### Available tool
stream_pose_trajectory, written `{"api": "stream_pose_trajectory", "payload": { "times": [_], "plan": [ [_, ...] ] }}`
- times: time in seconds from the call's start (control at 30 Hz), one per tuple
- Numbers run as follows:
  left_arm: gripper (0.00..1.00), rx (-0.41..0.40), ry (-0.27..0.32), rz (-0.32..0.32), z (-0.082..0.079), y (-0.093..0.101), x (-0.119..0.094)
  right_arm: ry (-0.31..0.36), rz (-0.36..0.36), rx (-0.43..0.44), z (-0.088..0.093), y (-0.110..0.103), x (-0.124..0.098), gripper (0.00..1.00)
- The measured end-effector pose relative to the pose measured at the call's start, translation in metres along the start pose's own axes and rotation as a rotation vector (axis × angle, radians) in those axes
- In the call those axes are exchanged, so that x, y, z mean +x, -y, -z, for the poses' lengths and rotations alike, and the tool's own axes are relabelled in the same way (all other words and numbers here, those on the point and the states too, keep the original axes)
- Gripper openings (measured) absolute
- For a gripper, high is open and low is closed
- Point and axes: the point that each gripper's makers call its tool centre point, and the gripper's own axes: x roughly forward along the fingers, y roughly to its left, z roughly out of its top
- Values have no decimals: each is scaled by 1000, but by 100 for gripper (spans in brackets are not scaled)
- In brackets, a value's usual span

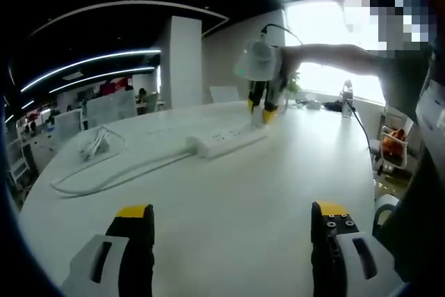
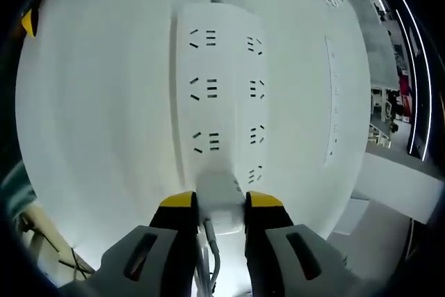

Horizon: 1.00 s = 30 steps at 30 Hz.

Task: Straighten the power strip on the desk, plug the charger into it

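Power strip (image 2: 222, 88) was a long white plastic bar with rounded corners on the smooth white table (image 2: 90, 116). The right tool (image 2: 221, 203) was closed on the white blocky charger (image 2: 221, 206), pressed at the strip's near end. The left tool (image 1: 233, 224) was wide open and empty.

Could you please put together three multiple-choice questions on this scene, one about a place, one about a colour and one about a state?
1. Where on the power strip is the charger being held?
A. At the end where the cord leaves
B. At the end nearest the right tongs
C. On the desk away from the strip

2. What colour are the tips of the left tongs?
A. Red
B. Yellow
C. Blue

3. What state are the right tongs in?
A. Wide open with nothing between them
B. Lying flat on the desk
C. Shut on the charger

Answers: 1 B, since the right gripper view shows the charger over the nearest sockets, with the cord leaving the far end. 2 B, since both tips show yellow caps. 3 C, since the tips press against the charger's two sides.
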Motion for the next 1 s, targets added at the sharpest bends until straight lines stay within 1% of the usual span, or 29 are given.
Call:
{"api": "stream_pose_trajectory", "payload": {
  "times": [0.37, 0.57, 0.67, 0.83, 1.0],
  "plan": [
    [97, 5, -9, 1, 1, 0, 2, 2, -4, -8, 1, -1, 0, 23],
    [96, 6, -13, 3, 1, 2, 2, 16, -9, -4, 1, -1, 0, 24],
    [96, 4, -12, 5, 1, 2, 2, 8, 1, -3, 1, -1, 0, 24],
    [95, 2, -12, 7, 1, 1, 1, 29, -11, 1, 1, -1, 0, 25],
    [95, -4, -15, 10, 2, 0, 0, 73, -33, 11, 0, -1, 0, 25]
  ]
}}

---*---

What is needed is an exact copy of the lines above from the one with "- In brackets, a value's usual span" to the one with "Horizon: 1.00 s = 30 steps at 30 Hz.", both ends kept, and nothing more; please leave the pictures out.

- In brackets, a value's usual span


Horizon: 1.00 s = 30 steps at 30 Hz.

The response to the exercise is now finished.